Pictures found in the material must be left out, and every line returned as written.
=======
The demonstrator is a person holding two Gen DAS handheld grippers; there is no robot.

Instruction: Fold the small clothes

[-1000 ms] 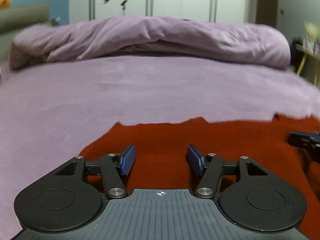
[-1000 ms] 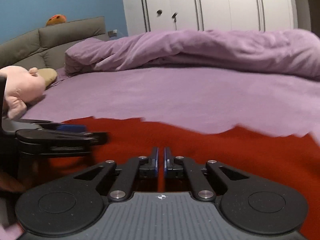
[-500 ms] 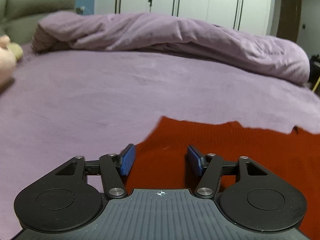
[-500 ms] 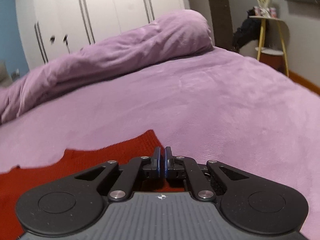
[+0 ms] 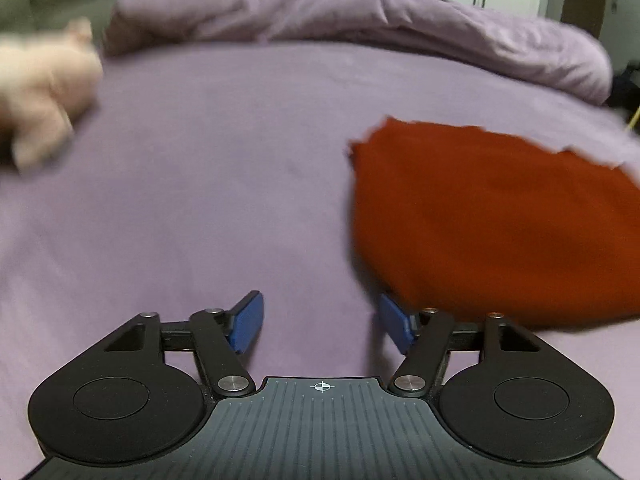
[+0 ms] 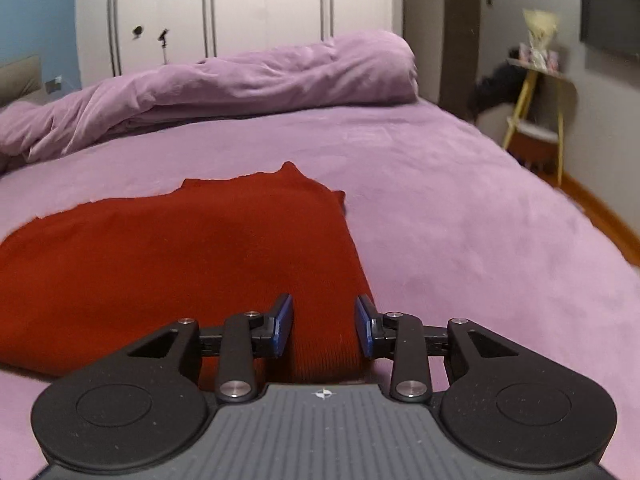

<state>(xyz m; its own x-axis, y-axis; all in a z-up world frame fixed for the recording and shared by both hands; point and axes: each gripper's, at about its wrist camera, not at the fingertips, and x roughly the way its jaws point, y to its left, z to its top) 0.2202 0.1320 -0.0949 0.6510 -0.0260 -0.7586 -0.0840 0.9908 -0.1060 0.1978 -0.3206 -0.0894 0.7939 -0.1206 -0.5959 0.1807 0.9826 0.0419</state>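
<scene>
— Lilac bedding covers the whole bed (image 6: 460, 208); how many things lie on it?

— Three that I can count; one red knitted garment (image 6: 180, 264), one rolled-up lilac duvet (image 6: 240, 80) along the far side, and one pink plush toy (image 5: 44, 88), blurred, at the left edge of the left wrist view.

— Where does the garment sit?

— Flat on the sheet, folded into a rough rectangle; in the right wrist view its near right corner runs under the camera, and in the left wrist view it lies to the right (image 5: 492, 216), with bare sheet ahead.

— And the two grippers?

— The left gripper (image 5: 320, 322) has its two blue fingers (image 5: 248, 320) apart and closing, with only sheet between them; the right-hand finger is just beside the garment's left edge, and I cannot tell whether it touches. The right gripper (image 6: 323, 326) has its two fingers (image 6: 282, 324) released and opening; a ribbed strip of the red knit lies between them, but the pads stand clear of it.

— Anything beyond the bed?

— One white wardrobe (image 6: 260, 8) with several long handles; a blue wall (image 6: 36, 20) to its left; one yellow-legged side table (image 6: 536, 96) on the right with small items on top, too blurred to name; one dark panel (image 6: 608, 8) on the grey wall above it.
</scene>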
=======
Exercise solution
The demonstrator is a person holding two Gen DAS handheld grippers; there is no robot.

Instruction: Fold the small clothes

[-1000 ms] 
[-1000 ms] 
[-500 ms] 
[-500 ms] 
[+0 ms] 
[+0 ms] 

<state>(xyz m; its own x-axis, y-axis; all in a z-up world frame fixed for the recording and shared by both hands; point and axes: each gripper's, at about its wrist camera, not at the fingertips, and x roughly the way its jaws point, y to its left, z to its top) 0.2202 0.1320 -0.0949 0.6510 -0.0260 -0.7586 -0.0840 0.9908 -0.1060 0.1978 -0.3206 -0.0894 0.7939 -0.1206 -0.5959 0.1807 0.9826 0.0419</state>
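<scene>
— Lilac bedding covers the whole bed (image 6: 460, 208); how many things lie on it?

— Three that I can count; one red knitted garment (image 6: 180, 264), one rolled-up lilac duvet (image 6: 240, 80) along the far side, and one pink plush toy (image 5: 44, 88), blurred, at the left edge of the left wrist view.

— Where does the garment sit?

— Flat on the sheet, folded into a rough rectangle; in the right wrist view its near right corner runs under the camera, and in the left wrist view it lies to the right (image 5: 492, 216), with bare sheet ahead.

— And the two grippers?

— The left gripper (image 5: 320, 322) has its two blue fingers (image 5: 248, 320) apart and closing, with only sheet between them; the right-hand finger is just beside the garment's left edge, and I cannot tell whether it touches. The right gripper (image 6: 323, 326) has its two fingers (image 6: 282, 324) released and opening; a ribbed strip of the red knit lies between them, but the pads stand clear of it.

— Anything beyond the bed?

— One white wardrobe (image 6: 260, 8) with several long handles; a blue wall (image 6: 36, 20) to its left; one yellow-legged side table (image 6: 536, 96) on the right with small items on top, too blurred to name; one dark panel (image 6: 608, 8) on the grey wall above it.
</scene>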

That finishes the answer to the exercise.